TASK PROMPT — Print the whole listing exactly as it appears, but skip the pictures.

DATA BELOW —
::::::::::
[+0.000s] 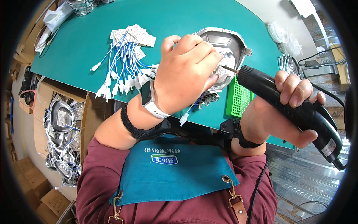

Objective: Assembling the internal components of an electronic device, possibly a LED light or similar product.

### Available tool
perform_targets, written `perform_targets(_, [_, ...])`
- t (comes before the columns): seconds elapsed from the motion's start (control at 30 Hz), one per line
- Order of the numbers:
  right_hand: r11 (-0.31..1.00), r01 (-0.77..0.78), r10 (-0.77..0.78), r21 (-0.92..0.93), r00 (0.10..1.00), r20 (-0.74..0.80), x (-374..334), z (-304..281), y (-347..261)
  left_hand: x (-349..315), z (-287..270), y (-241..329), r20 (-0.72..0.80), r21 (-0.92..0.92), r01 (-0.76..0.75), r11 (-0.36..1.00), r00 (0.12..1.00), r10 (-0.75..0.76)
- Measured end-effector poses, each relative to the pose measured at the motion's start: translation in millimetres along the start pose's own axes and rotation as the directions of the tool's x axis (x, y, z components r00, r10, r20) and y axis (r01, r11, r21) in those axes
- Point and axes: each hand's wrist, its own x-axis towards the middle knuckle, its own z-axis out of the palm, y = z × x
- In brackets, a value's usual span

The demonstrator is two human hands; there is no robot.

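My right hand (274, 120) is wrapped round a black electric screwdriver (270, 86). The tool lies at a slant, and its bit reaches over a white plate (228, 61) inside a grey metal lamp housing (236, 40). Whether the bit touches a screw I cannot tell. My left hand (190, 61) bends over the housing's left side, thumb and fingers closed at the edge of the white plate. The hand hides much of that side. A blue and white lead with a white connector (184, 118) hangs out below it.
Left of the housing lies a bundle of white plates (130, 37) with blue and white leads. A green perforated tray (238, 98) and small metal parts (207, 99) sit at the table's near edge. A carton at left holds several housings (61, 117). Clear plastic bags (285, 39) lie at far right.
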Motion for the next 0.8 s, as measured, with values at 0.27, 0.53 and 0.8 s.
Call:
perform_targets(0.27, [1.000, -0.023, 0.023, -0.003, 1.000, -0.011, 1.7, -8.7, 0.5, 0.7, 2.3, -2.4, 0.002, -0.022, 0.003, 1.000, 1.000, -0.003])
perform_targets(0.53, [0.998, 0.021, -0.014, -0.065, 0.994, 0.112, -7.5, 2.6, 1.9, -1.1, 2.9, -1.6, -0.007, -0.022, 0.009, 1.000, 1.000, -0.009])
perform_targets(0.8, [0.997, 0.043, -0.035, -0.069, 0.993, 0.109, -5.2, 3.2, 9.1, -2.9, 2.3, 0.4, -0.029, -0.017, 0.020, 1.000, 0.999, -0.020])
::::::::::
SOLUTION TO THE PROBLEM —
[+0.000s] 

Objective: Assembling the internal components of an electronic device, possibly a LED light or similar product.

### Available tool
perform_targets, written `perform_targets(_, [_, ...])`
- t (comes before the columns): seconds elapsed from the motion's start (control at 30 Hz), one per line
- Order of the numbers:
  right_hand: r11 (-0.31..1.00), r01 (-0.77..0.78), r10 (-0.77..0.78), r21 (-0.92..0.93), r00 (0.10..1.00), r20 (-0.74..0.80), x (-374..334), z (-304..281), y (-347..261)
  left_hand: x (-349..315), z (-287..270), y (-241..329), r20 (-0.72..0.80), r21 (-0.92..0.92), r01 (-0.76..0.75), r11 (-0.36..1.00), r00 (0.12..1.00), r10 (-0.75..0.76)
- Measured end-effector poses, each relative to the pose measured at the motion's start: translation in millimetres along the start pose's own axes and rotation as the directions of the tool's x axis (x, y, z components r00, r10, r20) and y axis (r01, r11, r21) in those axes
- Point and axes: each hand's wrist, its own x-axis towards the middle knuckle, its own z-axis out of the palm, y = z × x
- In brackets, a value's usual span

The demonstrator is two human hands; there is no robot.

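My right hand (274, 120) is wrapped round a black electric screwdriver (270, 86). The tool lies at a slant, and its bit reaches over a white plate (228, 61) inside a grey metal lamp housing (236, 40). Whether the bit touches a screw I cannot tell. My left hand (190, 61) bends over the housing's left side, thumb and fingers closed at the edge of the white plate. The hand hides much of that side. A blue and white lead with a white connector (184, 118) hangs out below it.
Left of the housing lies a bundle of white plates (130, 37) with blue and white leads. A green perforated tray (238, 98) and small metal parts (207, 99) sit at the table's near edge. A carton at left holds several housings (61, 117). Clear plastic bags (285, 39) lie at far right.
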Motion for the next 0.8 s, as measured, with values at 0.27, 0.53 and 0.8 s.
Call:
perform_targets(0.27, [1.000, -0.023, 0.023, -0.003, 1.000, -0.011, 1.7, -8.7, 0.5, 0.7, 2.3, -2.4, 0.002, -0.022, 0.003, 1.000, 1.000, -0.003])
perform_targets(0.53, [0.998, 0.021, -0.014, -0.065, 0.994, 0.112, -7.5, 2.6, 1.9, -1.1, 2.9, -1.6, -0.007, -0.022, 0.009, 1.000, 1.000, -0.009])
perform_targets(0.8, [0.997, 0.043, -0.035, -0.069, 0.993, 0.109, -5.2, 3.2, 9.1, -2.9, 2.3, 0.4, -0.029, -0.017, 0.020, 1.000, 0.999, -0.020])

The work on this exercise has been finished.